The suspect that Thai police is convinced was the mastermind of the Aug. 17 Bangkok bombing escaped to Bangladesh using a Chinese passport a day before the deadly attack, officials announced on Wednesday.
Yusufu Mieraili, the second and last suspect that was detained, had admitted earlier on Wednesday to giving a backpack with explosives to a man outside a train station that police believe was the shrine bomber. Mieraili confessed it was the first time that he had met the man and at the time he had no idea there was a bomb inside the backpack.
During his interrogation Mieraili also told police a man named "Izan" or “Ishan” was the one to lead and organise meetings and assign duties to his companions.
"This man called Izan - and I don't know if this is his real name - is a very important person in this network," deputy police chief Chakthip Chaijinda told Reuters.
"I don't know what his nationality is ... Let's just say Izan is one of the foremost wanted individuals."
But, although they have not confirmed this information, Thai police believe 27-year-old Abudureheman Abudusataer, from China’s Xinjiang region, is “Ishan.”
Chaijinda said they will be cooperating with their counterparts in Bangladesh, where the suspected organiser of the attack is thought to have fled on Aug. 16. An immigration officer said “Ishan” travelled as a Chinese citizen, but it is not known if the passport he used was original.
A K M Shahidul Hoque, inspector general of Bangladesh's police force, said he was not informed about the new development.
No group has claimed responsibility for the explosion at the Erawan Shrine, a location known to attract large crowds of tourists. Twenty people were killed in the blast, including 14 foreign tourists, and the incident is thought to have caused Thailand the loss of around 1,33 million tourists.

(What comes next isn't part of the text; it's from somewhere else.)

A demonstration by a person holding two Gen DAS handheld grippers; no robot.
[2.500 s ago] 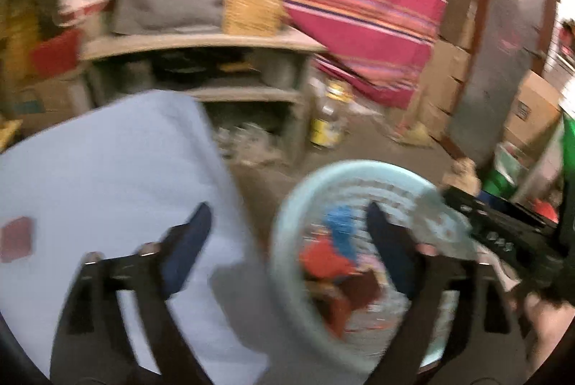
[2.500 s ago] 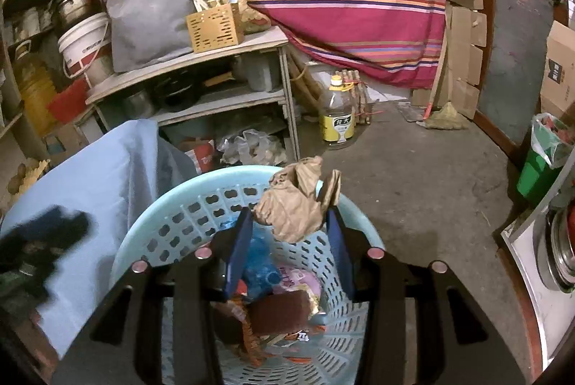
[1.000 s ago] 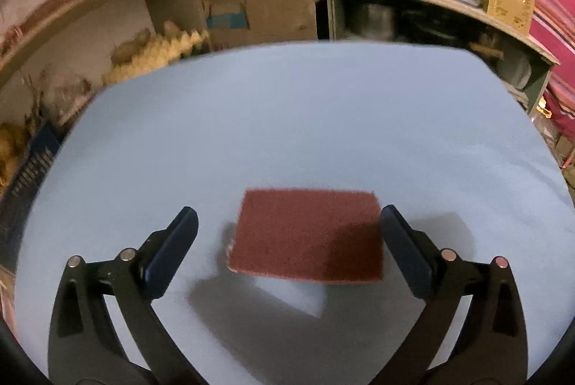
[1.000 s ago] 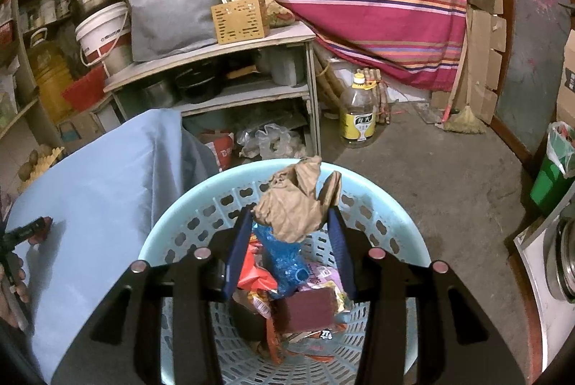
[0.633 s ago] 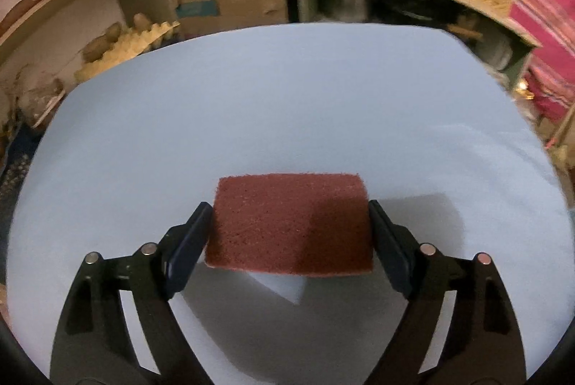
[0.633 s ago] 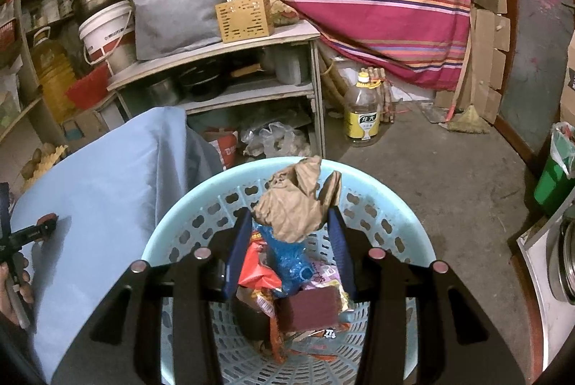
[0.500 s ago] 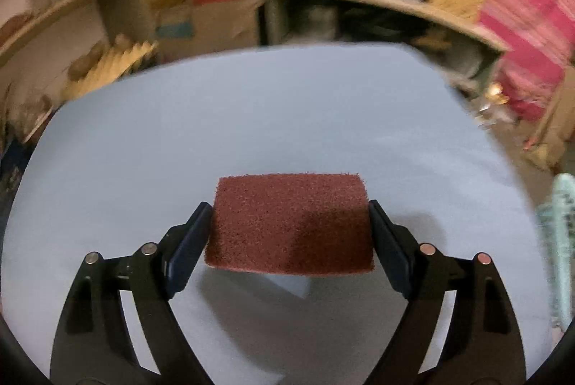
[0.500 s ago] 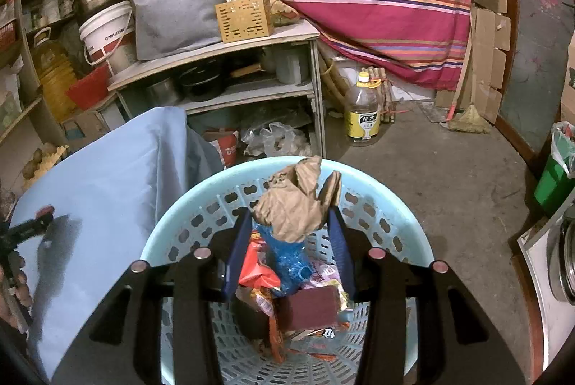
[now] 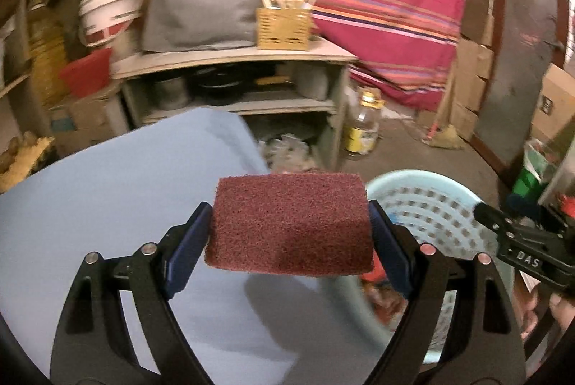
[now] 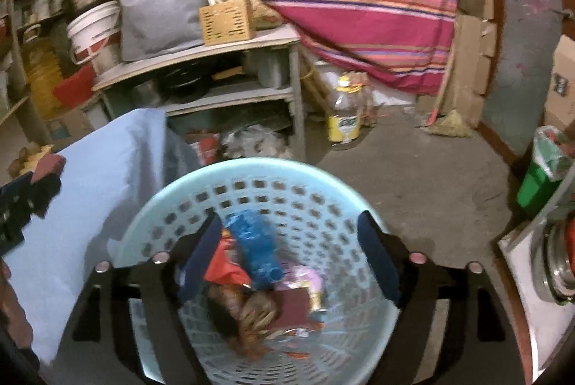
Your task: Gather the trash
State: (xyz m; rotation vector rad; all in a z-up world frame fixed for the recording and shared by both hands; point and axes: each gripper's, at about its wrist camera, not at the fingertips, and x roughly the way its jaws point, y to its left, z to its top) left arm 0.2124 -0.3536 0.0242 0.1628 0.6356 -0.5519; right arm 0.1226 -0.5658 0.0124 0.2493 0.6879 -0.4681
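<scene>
The left wrist view alone shows the flat, dark red, rectangular scouring pad (image 9: 290, 224) whole: it sits crosswise between the blue pads of the left gripper (image 9: 289, 239), both pads pressed to its short ends, and it is lifted clear of the pale blue cloth-covered table (image 9: 107, 205), whose edge lies beneath it. The same view catches only the rim and part of the wall of the light blue perforated plastic basket (image 9: 424, 201), to the right of the pad and lower down. At its right edge the black body of the right gripper (image 9: 528, 241) reaches in, marked "DAS" in white letters, with part of the person's hand (image 9: 553, 309) behind it.

The right wrist view looks down into the basket (image 10: 323, 191) from straight above and shows its contents: a crumpled brown paper wad (image 10: 257, 316), a blue crinkled wrapper (image 10: 257, 248), an orange-red wrapper (image 10: 224, 264) and a dark red pad (image 10: 294, 307). The right gripper (image 10: 289, 253) points steeply down over them; its jaws have just been opening and now stand wide apart with nothing between the pads. At the left edge of this view the left gripper (image 10: 21, 205) appears blurred above the table (image 10: 90, 191).

The yellow label on the clear plastic jug (image 10: 344, 113) on the floor is too small to read.
</scene>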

So far two suspects have been arrested. The first one taken into custody, Adem Karadağ, was carrying a Turkish passport when police raided his apartment and found he possessed bomb-making material and dozens of fake Turkish passports. Following the arrest Turkey’s Bangkok Embassy and Thai police both confirmed that the suspect was not a Turkish citizen.
The other suspect Yusufu Mieraili was captured last week by the Thai border, carrying a piece of paper with a formula on how to make a bomb as he was attempting to cross into Cambodia. He was carrying a Chinese passport, but whether the document is fake or not has not been confirmed. On Tuesday Mieraili confessed to possessing illegal explosives.

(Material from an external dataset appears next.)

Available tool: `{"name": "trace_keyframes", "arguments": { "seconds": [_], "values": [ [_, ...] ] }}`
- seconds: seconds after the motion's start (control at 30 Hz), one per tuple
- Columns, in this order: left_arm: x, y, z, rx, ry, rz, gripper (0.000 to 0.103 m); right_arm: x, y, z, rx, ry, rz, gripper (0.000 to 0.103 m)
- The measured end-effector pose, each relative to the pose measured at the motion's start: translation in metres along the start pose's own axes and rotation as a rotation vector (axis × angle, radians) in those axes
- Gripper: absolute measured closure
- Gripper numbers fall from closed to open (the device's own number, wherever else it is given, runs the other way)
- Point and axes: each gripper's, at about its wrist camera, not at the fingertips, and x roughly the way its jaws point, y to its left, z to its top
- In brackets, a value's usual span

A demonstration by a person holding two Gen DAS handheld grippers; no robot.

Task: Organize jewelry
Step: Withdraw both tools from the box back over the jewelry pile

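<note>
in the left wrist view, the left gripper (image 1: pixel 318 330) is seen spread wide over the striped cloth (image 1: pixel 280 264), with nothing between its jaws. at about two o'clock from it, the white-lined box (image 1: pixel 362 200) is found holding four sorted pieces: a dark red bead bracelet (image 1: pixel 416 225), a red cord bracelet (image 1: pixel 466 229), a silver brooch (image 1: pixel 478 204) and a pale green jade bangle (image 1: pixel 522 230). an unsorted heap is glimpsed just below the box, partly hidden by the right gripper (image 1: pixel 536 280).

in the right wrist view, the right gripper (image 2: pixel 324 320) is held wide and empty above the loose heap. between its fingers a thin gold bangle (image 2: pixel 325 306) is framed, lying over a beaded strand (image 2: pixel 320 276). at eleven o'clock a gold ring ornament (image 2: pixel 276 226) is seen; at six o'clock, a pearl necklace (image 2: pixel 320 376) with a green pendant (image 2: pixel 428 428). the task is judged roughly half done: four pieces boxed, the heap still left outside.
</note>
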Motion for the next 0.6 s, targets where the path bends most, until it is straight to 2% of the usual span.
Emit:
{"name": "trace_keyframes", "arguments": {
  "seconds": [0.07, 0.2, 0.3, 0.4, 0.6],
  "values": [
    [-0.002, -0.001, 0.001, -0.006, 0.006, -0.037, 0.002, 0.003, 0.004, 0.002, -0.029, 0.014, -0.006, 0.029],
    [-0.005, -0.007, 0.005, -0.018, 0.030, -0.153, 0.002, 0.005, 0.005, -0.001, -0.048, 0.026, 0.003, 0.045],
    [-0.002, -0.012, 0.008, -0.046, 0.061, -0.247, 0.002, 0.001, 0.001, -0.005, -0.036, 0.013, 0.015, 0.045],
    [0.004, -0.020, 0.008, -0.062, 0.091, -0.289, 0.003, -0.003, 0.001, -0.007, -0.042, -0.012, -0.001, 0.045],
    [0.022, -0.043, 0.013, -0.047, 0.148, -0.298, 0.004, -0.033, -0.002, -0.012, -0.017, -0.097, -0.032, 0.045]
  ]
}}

Earlier national police chief Somyot Poompunmuang had said that not all suspects of the bombing, thought to be 12 in total, knew each other, adding that they corresponded through social media and the police are tracking the conversations.
The funding for the attacks, believed to be from overseas, is also another subject of the investigation. Poompunmuang said that the Anti-Money Laundering Office was looking into the money trail but he could not provide any solid information yet.